【 note : https://note.com/yaguchihappy 】
霊長類の進化について講義します。
*類人猿(そしてヒト)は、比較的大きな脳をもつ。
*類人猿にヒトを含めることもある。
*霊長類→類人猿→人類のように、直線的に進化は起こるものではない。実際には、霊長類の中に、類似年と人類の共通祖先が現れた。
*現生のツパイ(動物園などで出会えます)は、直接的な霊長類の祖先ではない。霊長類の祖先に近い姿なのではないかと考えられている。かつては食虫目と呼んだが、現在ではツパイ目と呼ぶ方が多い。

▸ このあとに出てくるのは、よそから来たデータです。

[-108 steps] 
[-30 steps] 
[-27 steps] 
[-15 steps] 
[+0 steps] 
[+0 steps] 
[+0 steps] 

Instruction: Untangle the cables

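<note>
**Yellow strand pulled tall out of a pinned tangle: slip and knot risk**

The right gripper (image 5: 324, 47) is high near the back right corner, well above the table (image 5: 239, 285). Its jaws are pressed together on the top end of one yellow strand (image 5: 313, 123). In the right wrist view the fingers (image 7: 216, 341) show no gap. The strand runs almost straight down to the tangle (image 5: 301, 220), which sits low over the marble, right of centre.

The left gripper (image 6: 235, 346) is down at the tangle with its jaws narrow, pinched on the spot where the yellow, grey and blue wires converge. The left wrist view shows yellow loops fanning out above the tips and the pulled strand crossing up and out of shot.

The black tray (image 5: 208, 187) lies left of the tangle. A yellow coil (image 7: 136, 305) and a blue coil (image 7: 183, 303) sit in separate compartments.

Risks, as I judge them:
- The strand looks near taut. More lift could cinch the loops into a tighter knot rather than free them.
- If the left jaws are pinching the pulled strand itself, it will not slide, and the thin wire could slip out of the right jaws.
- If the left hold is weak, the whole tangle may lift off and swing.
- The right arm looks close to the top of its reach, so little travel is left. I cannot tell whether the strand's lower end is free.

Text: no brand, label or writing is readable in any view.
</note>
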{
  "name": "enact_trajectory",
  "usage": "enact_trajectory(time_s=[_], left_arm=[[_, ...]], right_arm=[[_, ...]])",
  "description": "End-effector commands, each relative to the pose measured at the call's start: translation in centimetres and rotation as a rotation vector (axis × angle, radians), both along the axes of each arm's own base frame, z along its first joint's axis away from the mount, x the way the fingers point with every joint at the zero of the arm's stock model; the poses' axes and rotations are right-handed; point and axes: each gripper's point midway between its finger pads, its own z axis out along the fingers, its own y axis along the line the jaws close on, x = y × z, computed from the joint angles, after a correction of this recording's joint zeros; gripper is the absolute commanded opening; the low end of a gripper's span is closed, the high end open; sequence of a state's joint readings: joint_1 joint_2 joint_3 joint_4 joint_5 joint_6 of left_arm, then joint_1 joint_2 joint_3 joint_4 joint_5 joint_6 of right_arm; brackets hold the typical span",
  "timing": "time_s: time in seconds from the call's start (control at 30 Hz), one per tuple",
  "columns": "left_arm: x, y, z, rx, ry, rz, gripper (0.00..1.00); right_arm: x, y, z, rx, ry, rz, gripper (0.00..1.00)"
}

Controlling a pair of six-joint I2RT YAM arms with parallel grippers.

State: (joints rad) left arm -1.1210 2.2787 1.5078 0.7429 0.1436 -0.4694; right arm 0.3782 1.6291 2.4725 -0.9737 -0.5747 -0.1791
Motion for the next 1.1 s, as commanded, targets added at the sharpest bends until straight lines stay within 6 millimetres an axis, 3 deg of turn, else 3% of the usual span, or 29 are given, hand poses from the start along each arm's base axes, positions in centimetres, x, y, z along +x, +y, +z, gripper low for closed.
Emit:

*かぎ爪をもつ霊長類も存在する(毛づくろい等に用いる)。
*初期人類(化石人類)などには、比較的眼窩上隆起が発達したものも存在する。
●霊長類は以下のような特徴をもつ。
・両眼が顔の前面につき、立体視できる範囲が広い。→遠近感が発達(樹上生活では、枝までの距離感をつかむことは大切)。
・平爪をもつ(物がつかみやすい。かぎ爪では物がつかみにくい)。
・拇指対向性(ぼしたいこうせい。拇指が他の4指と向かいあい、物がつかみやすい)をもつ。
*拇指対向性は母指対向性とも書く。拇指対向性とは、拇指(親指)が他の4指と向かい合い、ものを把握できることを指す(直立二足歩行をする人類では足の拇指対向性は消失したが、手ではこれが極度に発達し、道具使用の能力を促進する基盤となった)。
●人類は、以下のような特徴をもつようになった(★は特に重要)。
★脊椎がS字状に湾曲した(直立二足歩行に適している。なお、類人猿の脊椎はアーチ状で、ナックルウォークに適している)。
・直立二足歩行を行うことで、前肢をさまざまな作業に使うことができるようになった。
・後肢に土踏まずができ、歩行に適するようになった。
★直立姿勢で内臓を支えるため、骨盤が幅広くなった。
★大後頭孔(だいこうとうこう)が頭骨の真下に位置し、脳が重くなる(大脳が発達)ことが可能になった。
*大後頭孔:脊髄の出口(頭蓋底を脊髄が通過する孔)。
*人類では、大後頭孔が頭骨の下面中央寄りに位置することで、重い頭を脊柱の上に安定して載せやすくなり、頭部の大型化に伴う力学的負担を小さくできる→直立二足歩行に適している。
★眼窩上隆起(がんかじょうりゅうき)が小さくなり、犬歯が小さくなり、あごが退化した(おそらく軟らかいものを食べるようになったから)。
*眼窩上隆起は咀嚼器官の強力な圧力を吸収する装置であると見なされている。
・歯列がU字型から放物線型になった。
・新人(ホモ・サピエンス)にはおとがいがある。